The rolls of the third group may be rotatably supported at their ends in bearings in a frame or in the side walls 14 and 15 or in any other suitable fashion. The rolls 40 and 44 are driven rolls having the ends of their shafts extending outside the housing, with gears 41 and 45 on at least one end of each. Both of the gears 41 and 45 may be driven by conventional reducton gearing (not shown) from a single motor separate from the motors which drive rolls 21 and 23.
In order to maintain the sheets spread out across the rolls, the surface of roll 40 is provided with ridges formed or applied on the periphery and extending spirally around the roll. The ridges may be solid or staninless steel mesh. The direction of the spirals at one end of the roll extends from the middle in one direction, such as clockwise, while at the other end the spiral extends in the opposite direction, namely, counterclockwise. Thus the spirals tend to maintain the sheet spread as it passes on through the machine and to spread the sheet out and to overcome any tendency to bunch toward the center or wrinkle or move laterally.

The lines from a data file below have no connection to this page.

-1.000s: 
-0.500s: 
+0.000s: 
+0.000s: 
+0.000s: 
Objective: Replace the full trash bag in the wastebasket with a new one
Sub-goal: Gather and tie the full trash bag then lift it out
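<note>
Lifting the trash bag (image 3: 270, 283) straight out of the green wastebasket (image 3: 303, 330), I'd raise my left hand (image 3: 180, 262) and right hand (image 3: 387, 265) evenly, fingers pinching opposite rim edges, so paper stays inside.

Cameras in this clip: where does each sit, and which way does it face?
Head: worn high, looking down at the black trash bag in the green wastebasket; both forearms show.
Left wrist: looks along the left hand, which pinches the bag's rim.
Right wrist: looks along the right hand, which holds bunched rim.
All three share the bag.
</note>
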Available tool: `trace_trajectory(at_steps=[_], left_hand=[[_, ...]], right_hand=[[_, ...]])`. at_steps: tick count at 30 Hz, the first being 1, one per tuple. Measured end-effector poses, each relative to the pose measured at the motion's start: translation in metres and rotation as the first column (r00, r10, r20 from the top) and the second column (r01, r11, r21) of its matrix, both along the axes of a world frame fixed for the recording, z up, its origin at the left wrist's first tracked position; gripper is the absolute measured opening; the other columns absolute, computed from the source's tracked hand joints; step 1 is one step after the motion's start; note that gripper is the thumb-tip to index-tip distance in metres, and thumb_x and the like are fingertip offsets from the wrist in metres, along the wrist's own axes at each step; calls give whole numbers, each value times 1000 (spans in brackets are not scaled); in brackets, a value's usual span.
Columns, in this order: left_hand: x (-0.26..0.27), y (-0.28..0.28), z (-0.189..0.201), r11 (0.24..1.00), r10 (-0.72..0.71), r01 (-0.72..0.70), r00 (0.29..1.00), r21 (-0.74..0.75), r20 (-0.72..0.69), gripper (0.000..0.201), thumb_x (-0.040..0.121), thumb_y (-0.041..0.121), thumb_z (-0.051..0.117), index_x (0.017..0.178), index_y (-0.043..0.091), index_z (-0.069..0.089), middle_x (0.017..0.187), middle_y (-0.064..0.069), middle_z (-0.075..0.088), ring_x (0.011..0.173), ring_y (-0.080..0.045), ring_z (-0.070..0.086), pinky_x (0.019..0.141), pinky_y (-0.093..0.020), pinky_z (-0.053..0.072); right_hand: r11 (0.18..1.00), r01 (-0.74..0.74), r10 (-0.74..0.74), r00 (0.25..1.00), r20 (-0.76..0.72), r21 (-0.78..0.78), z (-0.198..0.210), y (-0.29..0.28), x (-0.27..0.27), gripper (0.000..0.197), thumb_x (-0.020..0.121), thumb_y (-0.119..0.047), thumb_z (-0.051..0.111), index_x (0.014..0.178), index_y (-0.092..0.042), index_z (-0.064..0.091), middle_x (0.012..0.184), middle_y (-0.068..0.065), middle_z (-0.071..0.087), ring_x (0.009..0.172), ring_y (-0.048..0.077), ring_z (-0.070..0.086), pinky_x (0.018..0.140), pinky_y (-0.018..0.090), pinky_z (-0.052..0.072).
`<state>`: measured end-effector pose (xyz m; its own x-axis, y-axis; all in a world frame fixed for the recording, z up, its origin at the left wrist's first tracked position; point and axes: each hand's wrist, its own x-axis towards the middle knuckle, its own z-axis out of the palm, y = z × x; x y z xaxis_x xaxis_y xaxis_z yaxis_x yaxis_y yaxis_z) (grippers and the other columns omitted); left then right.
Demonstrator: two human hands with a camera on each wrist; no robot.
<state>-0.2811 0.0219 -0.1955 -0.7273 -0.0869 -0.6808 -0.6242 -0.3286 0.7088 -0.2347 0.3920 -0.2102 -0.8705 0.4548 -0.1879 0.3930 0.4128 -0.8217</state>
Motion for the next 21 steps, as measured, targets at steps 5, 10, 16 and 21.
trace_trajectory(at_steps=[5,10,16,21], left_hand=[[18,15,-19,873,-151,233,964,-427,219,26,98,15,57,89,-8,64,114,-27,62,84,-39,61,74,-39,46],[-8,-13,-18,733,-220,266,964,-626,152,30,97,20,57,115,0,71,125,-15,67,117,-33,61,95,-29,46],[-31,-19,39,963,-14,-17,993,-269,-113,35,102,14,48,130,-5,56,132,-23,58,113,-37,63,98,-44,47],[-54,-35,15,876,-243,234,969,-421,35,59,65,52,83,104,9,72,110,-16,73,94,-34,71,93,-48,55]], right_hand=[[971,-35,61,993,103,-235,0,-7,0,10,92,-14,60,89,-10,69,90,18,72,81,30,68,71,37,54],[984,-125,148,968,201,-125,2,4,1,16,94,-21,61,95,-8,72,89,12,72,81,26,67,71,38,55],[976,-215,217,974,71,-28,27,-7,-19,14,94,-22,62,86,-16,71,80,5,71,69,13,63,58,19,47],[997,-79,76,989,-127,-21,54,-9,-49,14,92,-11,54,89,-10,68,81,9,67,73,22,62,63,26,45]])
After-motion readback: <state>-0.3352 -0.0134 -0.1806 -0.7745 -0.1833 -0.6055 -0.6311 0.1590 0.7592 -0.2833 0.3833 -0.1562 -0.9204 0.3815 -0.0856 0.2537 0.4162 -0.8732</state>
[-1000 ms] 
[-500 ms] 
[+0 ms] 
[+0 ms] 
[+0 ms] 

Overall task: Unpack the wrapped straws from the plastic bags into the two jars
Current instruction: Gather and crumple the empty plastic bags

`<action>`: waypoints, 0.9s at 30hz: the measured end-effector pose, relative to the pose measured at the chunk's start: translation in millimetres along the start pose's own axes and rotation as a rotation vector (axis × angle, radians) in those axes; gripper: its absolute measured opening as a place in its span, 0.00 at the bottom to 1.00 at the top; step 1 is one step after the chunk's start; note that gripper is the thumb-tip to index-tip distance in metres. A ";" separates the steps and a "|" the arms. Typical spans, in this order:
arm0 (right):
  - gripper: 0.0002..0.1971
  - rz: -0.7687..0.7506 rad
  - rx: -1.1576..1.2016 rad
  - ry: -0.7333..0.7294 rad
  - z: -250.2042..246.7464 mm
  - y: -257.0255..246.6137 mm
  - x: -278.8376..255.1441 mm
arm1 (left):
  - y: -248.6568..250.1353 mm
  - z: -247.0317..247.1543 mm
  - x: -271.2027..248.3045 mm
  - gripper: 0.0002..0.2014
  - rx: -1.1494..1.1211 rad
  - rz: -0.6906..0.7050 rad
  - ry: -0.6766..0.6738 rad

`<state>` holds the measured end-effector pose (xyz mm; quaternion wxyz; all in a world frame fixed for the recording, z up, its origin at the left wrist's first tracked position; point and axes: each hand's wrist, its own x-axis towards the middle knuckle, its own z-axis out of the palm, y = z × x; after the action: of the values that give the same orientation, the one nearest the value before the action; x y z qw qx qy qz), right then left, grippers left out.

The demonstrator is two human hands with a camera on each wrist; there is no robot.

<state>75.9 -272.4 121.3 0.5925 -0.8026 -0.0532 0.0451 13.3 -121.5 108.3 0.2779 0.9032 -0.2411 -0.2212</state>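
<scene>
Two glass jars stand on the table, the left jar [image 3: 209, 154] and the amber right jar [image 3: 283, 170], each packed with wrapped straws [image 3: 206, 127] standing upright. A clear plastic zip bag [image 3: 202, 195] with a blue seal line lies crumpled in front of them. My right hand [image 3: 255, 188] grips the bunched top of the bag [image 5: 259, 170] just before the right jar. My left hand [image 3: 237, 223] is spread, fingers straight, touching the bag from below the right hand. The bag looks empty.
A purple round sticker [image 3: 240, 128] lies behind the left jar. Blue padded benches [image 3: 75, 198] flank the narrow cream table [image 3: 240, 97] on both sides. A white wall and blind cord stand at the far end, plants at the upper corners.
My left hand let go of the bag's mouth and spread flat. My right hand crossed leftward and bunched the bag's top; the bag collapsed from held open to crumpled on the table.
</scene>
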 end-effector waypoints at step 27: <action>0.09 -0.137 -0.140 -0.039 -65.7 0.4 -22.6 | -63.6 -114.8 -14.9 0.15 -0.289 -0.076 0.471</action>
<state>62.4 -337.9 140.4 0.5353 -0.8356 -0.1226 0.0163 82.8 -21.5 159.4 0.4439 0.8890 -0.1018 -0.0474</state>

The roll 44 is a pull roll which acts with driven rolls 21 and 23 to pull the sheet through the machine from its entrance slot in the side wall 12.

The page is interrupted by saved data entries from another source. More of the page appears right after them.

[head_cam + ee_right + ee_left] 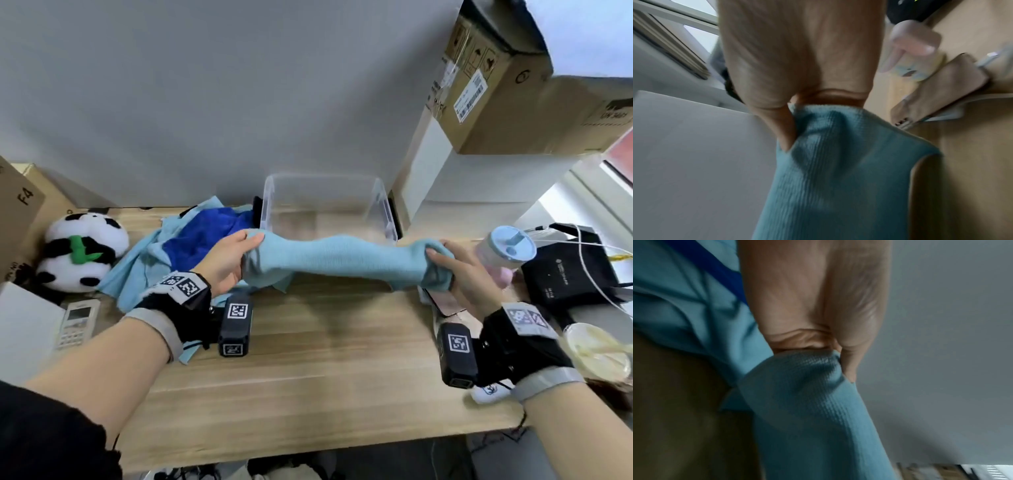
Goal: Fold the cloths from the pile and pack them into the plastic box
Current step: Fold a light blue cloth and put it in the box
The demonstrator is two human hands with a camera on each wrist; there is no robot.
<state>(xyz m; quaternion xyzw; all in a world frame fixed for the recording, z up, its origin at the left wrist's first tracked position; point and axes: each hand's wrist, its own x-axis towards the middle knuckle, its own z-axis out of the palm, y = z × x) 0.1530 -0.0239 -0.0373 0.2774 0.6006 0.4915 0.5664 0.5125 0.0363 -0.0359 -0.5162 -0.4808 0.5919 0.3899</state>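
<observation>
A light blue ribbed cloth (337,258) is stretched in the air between both hands, above the wooden desk (308,370) and just in front of the clear plastic box (270,205), sagging a little in the middle. The left hand (227,260) grips the cloth's left end, its fingers (251,241) curled over the bunched fabric; the left wrist view shows the thumb and palm pinching a gathered fold of the same ribbed fabric. The right hand (460,274) grips the right end, the fingers wrapped round a bunched corner, and the right wrist view, though blurred, shows the thumb pressed into the cloth. The plastic box stands at the back of the desk by the grey wall, and nothing can be made out in it. To its left lies the pile of cloths (164,253): a dark blue cloth (205,233) on top of pale blue ones, crumpled and spreading toward the left wrist. A panda plush toy (82,250) sits left of the pile, with a white remote control (77,322) in front of it. On the right, a tumbler with a pale blue lid (510,246) stands just beside the right hand, a black device with white cables (568,270) farther right, and a cardboard box (507,89) rests on a white block above.
</observation>
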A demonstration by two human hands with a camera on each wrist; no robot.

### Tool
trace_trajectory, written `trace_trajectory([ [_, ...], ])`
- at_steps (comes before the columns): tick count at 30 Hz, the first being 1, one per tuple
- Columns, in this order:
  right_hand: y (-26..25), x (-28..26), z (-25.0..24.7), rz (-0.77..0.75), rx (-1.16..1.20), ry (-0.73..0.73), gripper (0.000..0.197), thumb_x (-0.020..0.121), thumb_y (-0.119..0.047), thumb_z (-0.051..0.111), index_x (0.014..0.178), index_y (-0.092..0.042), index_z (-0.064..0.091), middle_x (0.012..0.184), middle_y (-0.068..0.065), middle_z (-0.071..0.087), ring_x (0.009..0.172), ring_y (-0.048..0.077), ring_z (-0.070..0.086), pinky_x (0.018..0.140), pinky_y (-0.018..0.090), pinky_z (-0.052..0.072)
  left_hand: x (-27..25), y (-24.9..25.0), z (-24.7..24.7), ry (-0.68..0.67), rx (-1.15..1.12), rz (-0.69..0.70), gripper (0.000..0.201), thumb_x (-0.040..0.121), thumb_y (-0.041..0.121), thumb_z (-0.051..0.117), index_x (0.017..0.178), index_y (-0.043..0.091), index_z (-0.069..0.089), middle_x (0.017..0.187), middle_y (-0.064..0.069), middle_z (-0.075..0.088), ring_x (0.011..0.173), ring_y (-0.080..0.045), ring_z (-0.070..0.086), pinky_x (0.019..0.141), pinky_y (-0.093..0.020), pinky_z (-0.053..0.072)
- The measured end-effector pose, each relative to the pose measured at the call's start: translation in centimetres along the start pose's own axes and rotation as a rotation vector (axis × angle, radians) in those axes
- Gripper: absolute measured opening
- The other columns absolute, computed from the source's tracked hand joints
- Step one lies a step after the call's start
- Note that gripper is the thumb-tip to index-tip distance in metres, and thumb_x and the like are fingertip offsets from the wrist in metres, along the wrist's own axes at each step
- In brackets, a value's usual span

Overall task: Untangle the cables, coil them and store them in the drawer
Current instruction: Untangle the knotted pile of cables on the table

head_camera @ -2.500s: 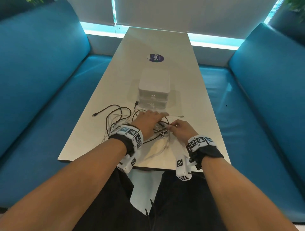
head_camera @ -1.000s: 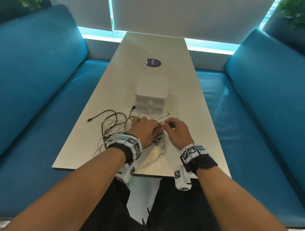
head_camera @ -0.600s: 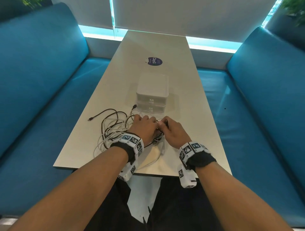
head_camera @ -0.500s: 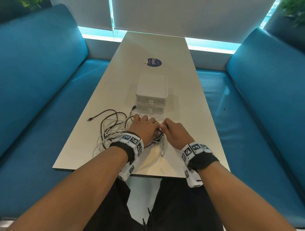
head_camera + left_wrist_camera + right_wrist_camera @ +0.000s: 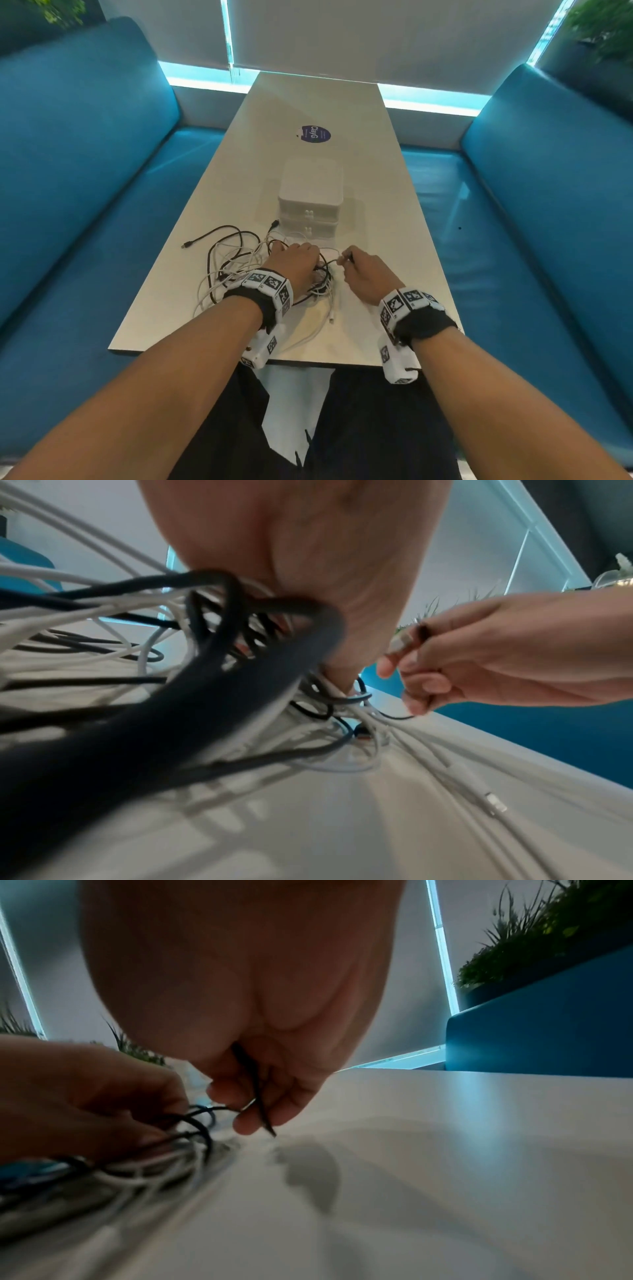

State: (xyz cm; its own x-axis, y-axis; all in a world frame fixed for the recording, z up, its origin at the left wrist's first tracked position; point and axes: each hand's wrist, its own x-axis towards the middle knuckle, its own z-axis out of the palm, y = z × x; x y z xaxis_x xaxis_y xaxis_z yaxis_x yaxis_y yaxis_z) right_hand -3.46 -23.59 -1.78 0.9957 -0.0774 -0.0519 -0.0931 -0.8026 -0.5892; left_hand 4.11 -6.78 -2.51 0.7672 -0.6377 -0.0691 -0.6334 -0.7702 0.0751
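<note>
Seen from the person's head, two bare forearms with marker-covered wristbands reached over the near end of a long white table [image 5: 387, 212]. The left hand [image 5: 295, 265] lay palm-down on a tangle of black and white cables [image 5: 239, 263], its fingers curled into the strands and gripping a bunch of them. Just beside it, not touching, the right hand [image 5: 366, 275] pinched a thin black cable [image 5: 255, 1088] between thumb and fingertips; the left wrist view showed a pale connector [image 5: 400, 642] in that pinch. One white cable end [image 5: 332, 313] trailed toward the table's near edge, and a black plug [image 5: 186, 245] lay out to the left. Just beyond the tangle stood a white two-drawer box [image 5: 310, 198], both drawers closed. Farther along lay a round dark blue sticker [image 5: 313, 133]. Blue upholstered benches [image 5: 85, 154] flanked the table.
</note>
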Motion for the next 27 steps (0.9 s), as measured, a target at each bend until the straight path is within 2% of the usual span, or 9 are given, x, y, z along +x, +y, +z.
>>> trace_trajectory([
  [3,-1.6,0.6,-0.1,-0.018,0.136,0.112,0.021,0.101,-0.018,0.038,0.110,-0.017,0.056,0.085,0.006,0.068,0.077,0.024,0.070,0.074,0.041,0.056,0.2,0.2,-0.3,-0.026,-0.010,-0.029,0.020,0.093,0.034,0.057,0.096,0.022,0.041,0.090,0.005,0.048,0.099,-0.024,0.057,0.097,-0.046,0.031],
  [5,-2.3,0.7,0.0,-0.036,0.189,0.107,0.020,0.102,-0.017,0.039,0.108,-0.017,0.057,0.078,0.002,0.065,0.071,0.023,0.068,0.072,0.044,0.056,0.0,0.3,-0.4,-0.027,0.002,-0.031,0.017,0.094,0.032,0.055,0.101,0.021,0.046,0.092,0.003,0.050,0.101,-0.025,0.057,0.099,-0.047,0.032],
  [9,-2.1,0.6,1.0,-0.078,-0.004,-0.045,0.024,0.100,-0.016,0.042,0.115,-0.014,0.061,0.106,0.010,0.069,0.097,0.029,0.063,0.083,0.036,0.048,-0.3,0.3,0.0,0.001,0.030,0.007,0.027,0.095,0.031,0.051,0.118,0.019,0.051,0.112,-0.002,0.057,0.109,-0.025,0.056,0.099,-0.049,0.034],
  [11,-1.5,0.5,1.8,-0.061,-0.098,-0.109,0.021,0.100,-0.017,0.043,0.108,-0.012,0.061,0.104,0.013,0.069,0.097,0.033,0.063,0.077,0.036,0.045,-0.5,0.1,0.0,0.027,0.005,0.034,0.020,0.095,0.033,0.052,0.111,0.021,0.051,0.110,0.000,0.055,0.107,-0.024,0.055,0.097,-0.047,0.034],
  [13,-1.0,0.5,2.0,-0.042,-0.136,-0.083,0.019,0.101,-0.018,0.045,0.104,-0.010,0.062,0.100,0.014,0.069,0.094,0.034,0.062,0.074,0.036,0.043,-0.7,-0.1,-0.3,0.038,-0.010,0.061,0.018,0.096,0.039,0.052,0.105,0.024,0.051,0.105,0.003,0.055,0.103,-0.022,0.055,0.096,-0.045,0.033],
  [16,-0.6,0.5,1.9,-0.021,-0.061,-0.032,0.019,0.101,-0.022,0.047,0.097,-0.012,0.063,0.089,0.008,0.068,0.086,0.030,0.061,0.069,0.033,0.040,-1.1,-0.6,-0.4,0.051,0.007,0.079,0.033,0.100,0.053,0.034,0.101,0.027,0.054,0.097,0.004,0.059,0.094,-0.020,0.055,0.096,-0.045,0.032],
  [19,-0.9,0.8,1.6,-0.015,-0.063,-0.080,0.019,0.101,-0.026,0.048,0.091,-0.014,0.059,0.084,0.003,0.062,0.081,0.026,0.059,0.066,0.031,0.035,-1.3,-0.8,-0.1,0.081,0.099,0.082,0.042,0.104,0.050,0.018,0.100,0.029,0.054,0.094,0.004,0.060,0.093,-0.021,0.056,0.095,-0.046,0.030],
  [24,-0.9,1.0,1.3,0.016,-0.078,-0.144,0.017,0.100,-0.028,0.050,0.106,-0.015,0.059,0.099,0.007,0.067,0.086,0.022,0.058,0.070,0.031,0.039,-1.1,-0.6,-0.4,0.037,0.118,0.123,0.034,0.101,0.046,0.033,0.116,0.036,0.062,0.105,0.004,0.058,0.103,-0.021,0.054,0.096,-0.048,0.026],
  [27,-0.6,0.9,1.4,0.043,-0.064,-0.140,0.019,0.100,-0.030,0.050,0.108,-0.014,0.058,0.100,0.007,0.065,0.087,0.022,0.058,0.070,0.031,0.038,-1.1,-0.7,-0.9,0.007,0.116,0.146,0.029,0.099,0.043,0.042,0.114,0.038,0.066,0.103,0.006,0.058,0.102,-0.020,0.053,0.095,-0.047,0.026],
])
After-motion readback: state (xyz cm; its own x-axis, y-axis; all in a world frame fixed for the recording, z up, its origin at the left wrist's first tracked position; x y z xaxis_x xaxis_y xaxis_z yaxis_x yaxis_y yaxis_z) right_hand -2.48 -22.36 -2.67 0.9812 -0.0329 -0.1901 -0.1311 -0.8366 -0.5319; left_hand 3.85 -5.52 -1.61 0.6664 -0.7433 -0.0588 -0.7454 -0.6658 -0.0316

In order to maintain even tension on the sheet as it moves through the machine and to avoid skewing of the sheet, the free ends of the beams 30, opposite the pivoted end and toward the exit end of the apparatus, are each movably supported in the same way by being attached to a chain element 34. The chain 34 passes around an idler sprocket 32 below the beam 30 near the bottom of the housing and around another sprocket 33 above the beam and over the lower sprocket 32. The chains 34 may be fastened to the beams 30 by being cut to provide two ends, each being fastened to the free end of the beam 30. Alternatively the element may be of conventional belt-like form but affixed at one point along its length to the beam 30.

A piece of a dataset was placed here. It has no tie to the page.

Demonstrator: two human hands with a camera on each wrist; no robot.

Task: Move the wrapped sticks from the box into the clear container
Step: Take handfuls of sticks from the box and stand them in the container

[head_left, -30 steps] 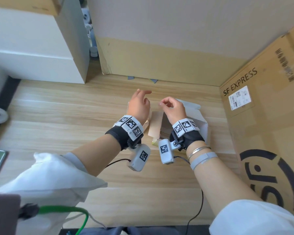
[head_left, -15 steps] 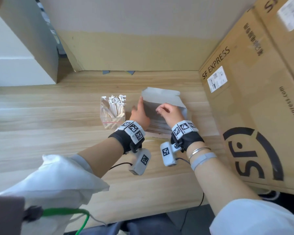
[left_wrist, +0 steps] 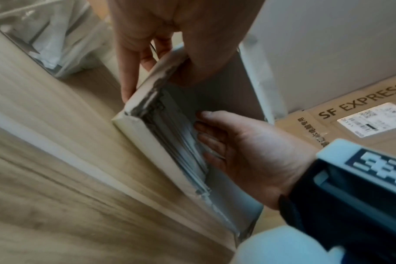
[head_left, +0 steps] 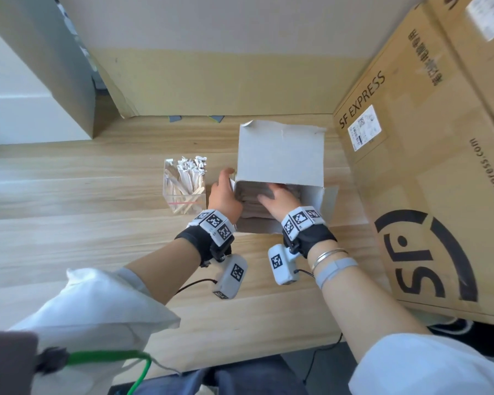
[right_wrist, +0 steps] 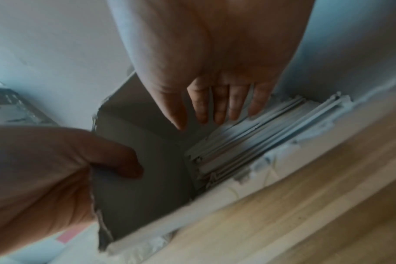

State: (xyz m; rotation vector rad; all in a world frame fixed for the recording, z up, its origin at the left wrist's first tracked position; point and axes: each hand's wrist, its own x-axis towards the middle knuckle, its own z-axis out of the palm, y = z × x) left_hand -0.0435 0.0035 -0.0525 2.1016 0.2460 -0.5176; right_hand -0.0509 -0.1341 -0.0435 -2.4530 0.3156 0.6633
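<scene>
From the head view we see a white box (head_left: 280,155) on the wooden table (head_left: 69,238), toward its far right, its lid flap raised at the back. Just left of the box stands the clear container (head_left: 184,187), already holding upright wrapped sticks. More wrapped sticks (head_left: 251,206) lie stacked flat inside the box. Our left hand (head_left: 225,195) holds the box's left wall, thumb inside. Our right hand (head_left: 278,199) reaches into the box from the near side, fingers on the stack. A large carton (head_left: 428,155) marked SF EXPRESS stands along the table's right edge.

In the left wrist view we see the left hand (left_wrist: 174,35) gripping the box (left_wrist: 142,132) wall: fingers outside, thumb curled over the torn rim to the inside. The right hand (left_wrist: 244,150) lies inside, its fingers (left_wrist: 209,141) fairly straight and close together, tips touching the sticks (left_wrist: 181,142). We cannot tell whether they pinch any.

In the right wrist view we see the right hand (right_wrist: 215,53) with fingers (right_wrist: 219,103) extended side by side, thumb slightly apart, tips at the top of the stack of sticks (right_wrist: 249,134), which lies along the near wall of the box (right_wrist: 142,187). The left hand (right_wrist: 45,169) clasps the left wall, thumb bent inside.
</scene>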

Preferably the sprockets 33 on the opposite sides of the apparatus are mounted on and keyed to a fixedly located rotary shaft 35 extending across the apparatus so that the two will move in unison. If the sheet becomes shortened or slack or tends to skew, the beams 30 will tend to move up or down, respectively, causing the upper inner sprocket 33 to turn and to rotate the shaft 35 on which it is mounted. This motion is transmitted to a sprocket 36 fixedly mounted on an end of the shaft 35 which extends outside the housing and has a chain 37 trained around it and connected in any suitable way to a conventional adjustable rheostat 38, or equivalent device for controlling the speed of an electric motor. This motor is the one that drives the upper roll 44 and spreader roll 40, and the hereinafter mentioned roll 21'.
Thus as the beam is caused to move up or down in response to changes in tension or skewing of the moving sheet S, the shaft 35 will be caused to oscillate which, via the sprocket 36 and chain 37, actuates rheostat 38 to cause the speed of the driving motor to be increased or decreased automatically. Only one rheostat is used for controlling the speed of the motor which drives rolls 40, 41 of the assemblange thus far described.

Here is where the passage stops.